The Babylonian Chronicles report that, “As for Tukulti-Ninurta, who had brought evil upon Babylon, his son and the nobles of Assyria revolted and they cast him from his throne and imprisoned him in his own palace complex and then killed him with a sword.” His death plunged the country into a chaos of civil war from which his son Ashur-Nadin-Apli, generally understood as his assassin or at least a primary conspirator, took the throne and restored order. Still, the country fell into a kind of stasis in which it neither declined nor evolved. The entire region c. 1200 BCE suffered significantly in the so-called Bronze Age Collapse but Assyria would remain relatively intact; even so, the empire suffered after the death of Tukulti-Ninurta I and no king would rise to lead the country forward until the reign of Tiglath Pileser I (1115-1076 BCE).
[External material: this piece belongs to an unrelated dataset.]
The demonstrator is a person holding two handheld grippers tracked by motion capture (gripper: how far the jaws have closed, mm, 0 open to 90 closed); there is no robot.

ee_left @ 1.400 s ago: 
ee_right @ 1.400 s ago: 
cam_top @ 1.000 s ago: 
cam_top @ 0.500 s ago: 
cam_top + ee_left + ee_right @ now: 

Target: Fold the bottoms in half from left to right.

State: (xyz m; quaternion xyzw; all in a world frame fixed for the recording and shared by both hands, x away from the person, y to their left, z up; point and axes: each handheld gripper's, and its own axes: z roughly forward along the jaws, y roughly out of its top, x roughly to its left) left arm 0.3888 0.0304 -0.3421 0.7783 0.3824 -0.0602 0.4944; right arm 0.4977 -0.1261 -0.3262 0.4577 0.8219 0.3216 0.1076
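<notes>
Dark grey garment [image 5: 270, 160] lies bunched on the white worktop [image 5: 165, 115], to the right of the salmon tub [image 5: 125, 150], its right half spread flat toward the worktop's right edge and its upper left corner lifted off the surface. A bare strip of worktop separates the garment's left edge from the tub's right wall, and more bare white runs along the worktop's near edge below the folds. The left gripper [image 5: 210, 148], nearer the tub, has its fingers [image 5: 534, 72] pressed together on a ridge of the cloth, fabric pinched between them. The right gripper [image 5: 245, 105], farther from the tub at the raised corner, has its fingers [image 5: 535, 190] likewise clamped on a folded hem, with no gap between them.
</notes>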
Although he had ruled successfully for 37 years, Tukulti-Ninurta I’s decision to sack Babylon, and his subsequent assassination, were what he was known for afterwards, thanks to the work of the Babylonian scribes who wrote the chronicles. His legacy, however, could be greater than they imagined when they wrote of him centuries ago. Van De Mieroop notes that, “Babylon’s culture had an impact on the entire Near Eastern world…Tukulti Ninurta I, for example, after sacking Babylon, took home literary tablets as booty. He may thus have laid the foundation of a royal library in Assyria filled with Babylonian manuscripts. These influenced local authors” (179). These Assyrian authors would transcribe works such as the myth of Adapa, the inscriptions of Sargon the Great, the Epic ofGilgamesh, the myths of the gods of Babylon specifically and Sumer in general, and, in doing so, passed on these stories to other generations in Assyria. As the Assyrian Empire grew larger and conquered other territories, the literature of Babylon spread throughout their territories, influencing the cultures and literary traditions of the ancient world.